Alle ore 15 circa, transitava da Piazza Garibaldi l’alta figura di Mario Jacchia, dignitoso, impassibile, circondato dalla sbirraglia fascista. Un tedesco che incontrò il gruppo fa l’atto di colpire il prigioniero col calcio del fucile. Jacchia non si scompone, continua il suo cammino a testa alta, sicuro di rappresentare l’Italia del nuovo risorgimento, un combattente per la democrazia”.

Questa è la storia di Mario Jacchia, ufficiale degli Alpini nella Grande Guerra, vittima delle leggi antiebraiche, tra i fondatori del Partito D’Azione. Durante la Resistenza, è stato comandante militare di tutte le formazioni della Zona Nord dell’Emilia. Catturato a Parma, durante una riunione, mentre incitava i compagni a fuggire, imprigionato e torturato, il suo corpo non è stato mai ritrovato. È medaglia d’oro alla memoria.
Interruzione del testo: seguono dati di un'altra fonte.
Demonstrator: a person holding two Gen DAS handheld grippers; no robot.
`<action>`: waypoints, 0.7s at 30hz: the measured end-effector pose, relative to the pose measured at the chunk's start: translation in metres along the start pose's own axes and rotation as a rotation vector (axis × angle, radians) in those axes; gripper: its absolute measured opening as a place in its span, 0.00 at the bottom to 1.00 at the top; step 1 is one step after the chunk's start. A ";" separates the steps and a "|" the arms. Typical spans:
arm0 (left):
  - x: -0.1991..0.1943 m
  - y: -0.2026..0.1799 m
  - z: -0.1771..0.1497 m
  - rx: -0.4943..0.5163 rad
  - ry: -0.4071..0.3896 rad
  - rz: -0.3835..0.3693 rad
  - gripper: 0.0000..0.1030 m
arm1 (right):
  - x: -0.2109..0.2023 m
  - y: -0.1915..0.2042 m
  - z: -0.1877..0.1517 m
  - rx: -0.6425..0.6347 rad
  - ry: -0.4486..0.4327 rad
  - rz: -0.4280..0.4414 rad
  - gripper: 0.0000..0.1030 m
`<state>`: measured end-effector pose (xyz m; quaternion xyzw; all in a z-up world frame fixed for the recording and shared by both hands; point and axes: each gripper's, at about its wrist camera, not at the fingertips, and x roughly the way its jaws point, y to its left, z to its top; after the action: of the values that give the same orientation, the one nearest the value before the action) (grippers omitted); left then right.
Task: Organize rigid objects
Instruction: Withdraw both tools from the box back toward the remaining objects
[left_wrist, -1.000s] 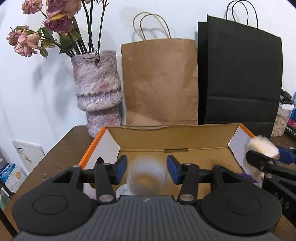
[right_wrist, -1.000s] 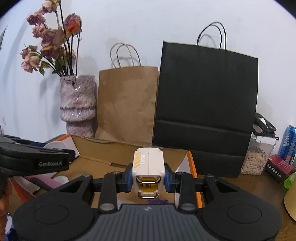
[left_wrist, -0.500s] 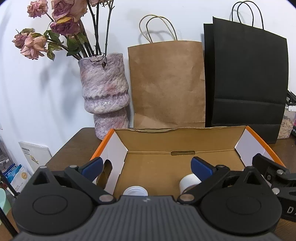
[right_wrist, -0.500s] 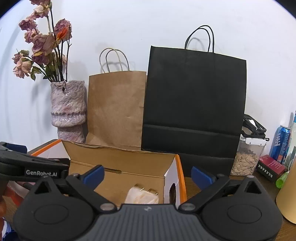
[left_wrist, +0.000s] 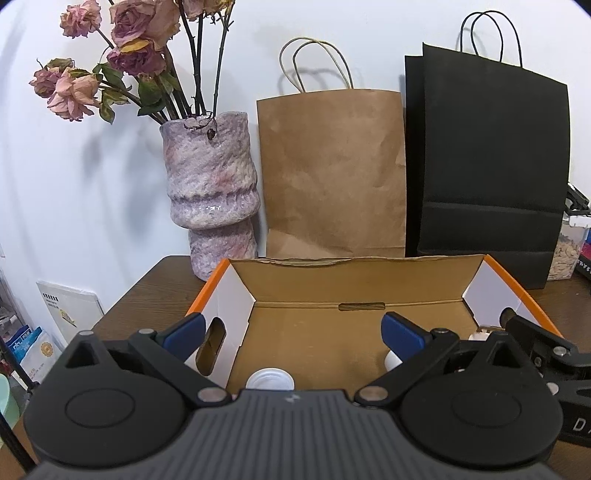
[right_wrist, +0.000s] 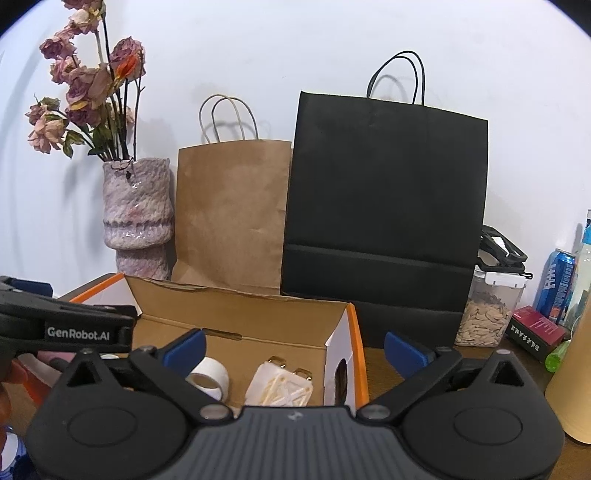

Figlio dell’avvocato Eugenio e di Elisabetta Carpi, Mario Jacchia, nasce a Bologna il 2 gennaio del 1896. Il padre, massimo esponente della massoneria bolognese, era riparato nel capoluogo emiliano in seguito all’espulsione da Trieste, da parte dal governo austriaco, per la sua attività irredentista, in concomitanza con l’arresto di Guglielmo Oberdan con cui aveva cospirato in favore dell’Italia.

Mario, ancora liceale, è promotore e protagonista di organizzazioni patriottiche. Convinto interventista, lascia l’università e partecipa, da volontario fra gli alpini, alla Grande guerra, ottenendo il grado di ufficiale e importanti decorazioni al valore. Dopo la smobilitazione, riprende gli studi in giurisprudenza. Attratto inizialmente dal fascismo, se ne allontana in seguito alla bastonatura subita il 28 giugno 1924 dal fratello Luigi che militava in campo antifascista, forse in seguito all’esaltazione che colse i fascisti per l’assassinio del deputato socialista Giacomo Matteotti avvenuto il 10 giugno precedente.  In disprezzo al vecchio avvocato Eugenio Jacchia, i fascisti lasciarono davanti al suo studio, in via d’Azeglio 58, una bara riempita con cimeli e simboli della massoneria.  Il 3 gennaio del 1925, lo studio di avvocato dei Jacchia viene devastato dai fascisti. Giunto sul posto mentre mobili e pratiche sono divorate dal fuoco, Mario Jacchia spara contro gli assalitori.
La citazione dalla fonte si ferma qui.